_TASK DIRECTIONS:_ Reproduce, character for character, the entries from their opening line through the line with "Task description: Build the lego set".

_INPUT DATA:_
*** Block opens ***

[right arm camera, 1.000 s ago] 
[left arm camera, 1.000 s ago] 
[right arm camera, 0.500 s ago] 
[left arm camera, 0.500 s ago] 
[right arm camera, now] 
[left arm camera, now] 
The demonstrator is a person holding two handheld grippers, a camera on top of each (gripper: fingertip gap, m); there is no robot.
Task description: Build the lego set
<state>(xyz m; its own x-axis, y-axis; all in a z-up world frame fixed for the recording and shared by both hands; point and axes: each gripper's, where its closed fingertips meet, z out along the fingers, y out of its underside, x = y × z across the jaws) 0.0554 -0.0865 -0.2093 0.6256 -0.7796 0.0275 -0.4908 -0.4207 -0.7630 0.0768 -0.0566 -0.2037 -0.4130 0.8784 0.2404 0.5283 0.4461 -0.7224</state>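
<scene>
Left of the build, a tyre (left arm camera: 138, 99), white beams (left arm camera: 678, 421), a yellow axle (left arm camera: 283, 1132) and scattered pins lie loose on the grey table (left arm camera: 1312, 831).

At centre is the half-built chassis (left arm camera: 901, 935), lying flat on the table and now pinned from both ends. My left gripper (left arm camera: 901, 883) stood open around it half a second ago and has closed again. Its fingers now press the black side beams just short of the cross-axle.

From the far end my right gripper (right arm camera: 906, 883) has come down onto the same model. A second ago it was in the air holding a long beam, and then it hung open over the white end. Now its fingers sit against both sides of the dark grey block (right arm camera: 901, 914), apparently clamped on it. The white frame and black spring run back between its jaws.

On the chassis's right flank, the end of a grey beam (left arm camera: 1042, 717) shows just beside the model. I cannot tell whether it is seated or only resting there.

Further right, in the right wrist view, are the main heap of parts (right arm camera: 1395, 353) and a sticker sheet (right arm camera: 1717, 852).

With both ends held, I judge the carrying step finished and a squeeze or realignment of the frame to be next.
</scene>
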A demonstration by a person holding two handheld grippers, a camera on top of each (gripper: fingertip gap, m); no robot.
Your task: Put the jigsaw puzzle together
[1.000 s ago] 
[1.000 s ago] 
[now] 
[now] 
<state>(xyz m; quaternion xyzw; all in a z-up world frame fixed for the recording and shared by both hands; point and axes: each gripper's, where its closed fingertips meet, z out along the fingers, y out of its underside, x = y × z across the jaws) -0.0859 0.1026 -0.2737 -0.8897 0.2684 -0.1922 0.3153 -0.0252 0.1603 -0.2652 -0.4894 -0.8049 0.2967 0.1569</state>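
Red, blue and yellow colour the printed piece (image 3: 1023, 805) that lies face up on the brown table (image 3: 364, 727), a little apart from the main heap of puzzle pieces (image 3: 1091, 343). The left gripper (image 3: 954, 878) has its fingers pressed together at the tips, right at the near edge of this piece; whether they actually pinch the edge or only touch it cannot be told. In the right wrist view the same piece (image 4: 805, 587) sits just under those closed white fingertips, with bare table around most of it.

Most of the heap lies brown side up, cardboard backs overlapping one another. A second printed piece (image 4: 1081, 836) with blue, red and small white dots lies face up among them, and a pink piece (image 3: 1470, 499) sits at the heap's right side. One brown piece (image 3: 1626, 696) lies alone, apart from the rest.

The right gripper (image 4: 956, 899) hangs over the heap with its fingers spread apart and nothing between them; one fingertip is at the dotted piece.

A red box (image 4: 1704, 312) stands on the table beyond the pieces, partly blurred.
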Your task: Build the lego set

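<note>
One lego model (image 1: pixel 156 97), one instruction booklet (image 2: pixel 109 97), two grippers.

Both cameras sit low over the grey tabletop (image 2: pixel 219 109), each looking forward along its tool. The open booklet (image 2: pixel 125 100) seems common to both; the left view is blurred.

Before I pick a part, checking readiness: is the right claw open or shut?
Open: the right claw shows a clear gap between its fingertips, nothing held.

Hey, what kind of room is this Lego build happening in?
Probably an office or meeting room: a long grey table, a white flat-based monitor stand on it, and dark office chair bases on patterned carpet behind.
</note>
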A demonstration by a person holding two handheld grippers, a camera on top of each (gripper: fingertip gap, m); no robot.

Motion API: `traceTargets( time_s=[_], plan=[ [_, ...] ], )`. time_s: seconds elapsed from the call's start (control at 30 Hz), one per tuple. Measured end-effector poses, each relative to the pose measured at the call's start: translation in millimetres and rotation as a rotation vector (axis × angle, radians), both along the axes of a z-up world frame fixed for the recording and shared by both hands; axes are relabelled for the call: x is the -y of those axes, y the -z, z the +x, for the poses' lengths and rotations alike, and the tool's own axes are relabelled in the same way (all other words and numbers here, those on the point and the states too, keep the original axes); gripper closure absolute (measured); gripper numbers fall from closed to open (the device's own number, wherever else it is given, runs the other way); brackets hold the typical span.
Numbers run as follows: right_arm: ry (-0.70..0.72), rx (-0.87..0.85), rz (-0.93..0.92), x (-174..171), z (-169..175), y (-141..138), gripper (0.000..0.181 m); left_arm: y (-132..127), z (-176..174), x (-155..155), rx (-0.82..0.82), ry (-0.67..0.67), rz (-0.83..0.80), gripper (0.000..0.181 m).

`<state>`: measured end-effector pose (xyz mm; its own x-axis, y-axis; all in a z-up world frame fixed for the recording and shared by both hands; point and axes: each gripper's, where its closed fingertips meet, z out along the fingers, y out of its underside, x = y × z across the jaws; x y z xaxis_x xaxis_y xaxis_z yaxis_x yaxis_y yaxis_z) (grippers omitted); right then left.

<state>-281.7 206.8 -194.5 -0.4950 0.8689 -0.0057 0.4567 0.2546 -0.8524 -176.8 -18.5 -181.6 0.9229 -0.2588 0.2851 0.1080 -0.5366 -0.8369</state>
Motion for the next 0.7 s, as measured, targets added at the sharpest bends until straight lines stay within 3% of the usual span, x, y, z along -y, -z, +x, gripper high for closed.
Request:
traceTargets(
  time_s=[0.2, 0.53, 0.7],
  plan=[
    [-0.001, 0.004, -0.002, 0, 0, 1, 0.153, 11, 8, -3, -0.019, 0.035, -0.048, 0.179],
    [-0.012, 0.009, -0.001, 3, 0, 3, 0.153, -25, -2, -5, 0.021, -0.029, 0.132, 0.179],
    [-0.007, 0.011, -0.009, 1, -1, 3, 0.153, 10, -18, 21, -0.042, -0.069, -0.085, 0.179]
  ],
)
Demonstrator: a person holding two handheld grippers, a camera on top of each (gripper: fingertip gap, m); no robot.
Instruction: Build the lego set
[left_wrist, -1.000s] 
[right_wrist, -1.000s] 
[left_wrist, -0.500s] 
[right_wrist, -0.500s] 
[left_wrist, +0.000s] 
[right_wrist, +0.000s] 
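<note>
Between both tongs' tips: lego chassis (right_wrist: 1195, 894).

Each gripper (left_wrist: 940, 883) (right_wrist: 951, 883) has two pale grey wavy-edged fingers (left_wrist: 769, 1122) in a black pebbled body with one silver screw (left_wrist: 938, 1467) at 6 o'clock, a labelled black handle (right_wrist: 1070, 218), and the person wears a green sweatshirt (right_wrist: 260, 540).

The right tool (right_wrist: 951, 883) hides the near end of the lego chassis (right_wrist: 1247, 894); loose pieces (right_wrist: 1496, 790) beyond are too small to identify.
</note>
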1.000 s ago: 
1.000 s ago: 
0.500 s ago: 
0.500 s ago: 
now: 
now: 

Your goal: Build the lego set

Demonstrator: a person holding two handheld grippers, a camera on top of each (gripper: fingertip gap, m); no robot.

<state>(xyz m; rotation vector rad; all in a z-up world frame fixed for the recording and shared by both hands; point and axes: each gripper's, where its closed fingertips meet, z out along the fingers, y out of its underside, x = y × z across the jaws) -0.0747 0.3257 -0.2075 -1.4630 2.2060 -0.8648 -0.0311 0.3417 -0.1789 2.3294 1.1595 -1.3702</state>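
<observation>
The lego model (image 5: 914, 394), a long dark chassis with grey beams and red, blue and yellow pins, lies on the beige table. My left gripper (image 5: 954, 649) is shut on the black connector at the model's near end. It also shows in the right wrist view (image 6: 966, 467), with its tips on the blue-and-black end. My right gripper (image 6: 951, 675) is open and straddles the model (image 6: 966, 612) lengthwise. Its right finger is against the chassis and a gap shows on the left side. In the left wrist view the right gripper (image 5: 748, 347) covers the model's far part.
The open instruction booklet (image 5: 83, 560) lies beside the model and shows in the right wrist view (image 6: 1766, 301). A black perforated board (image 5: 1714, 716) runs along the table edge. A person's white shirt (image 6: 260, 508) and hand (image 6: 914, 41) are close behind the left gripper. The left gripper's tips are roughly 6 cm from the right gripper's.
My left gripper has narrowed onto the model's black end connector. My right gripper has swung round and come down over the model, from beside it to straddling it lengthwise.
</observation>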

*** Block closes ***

_EXERCISE RESPONSE:_
[right arm camera, 1.000 s ago] 
[left arm camera, 1.000 s ago] 
[right arm camera, 0.500 s ago] 
[left arm camera, 0.500 s ago] 
[right arm camera, now] 
[left arm camera, now] 
The demonstrator is a person holding two handheld grippers, a camera on top of each (gripper: fingertip gap, m); there is no robot.
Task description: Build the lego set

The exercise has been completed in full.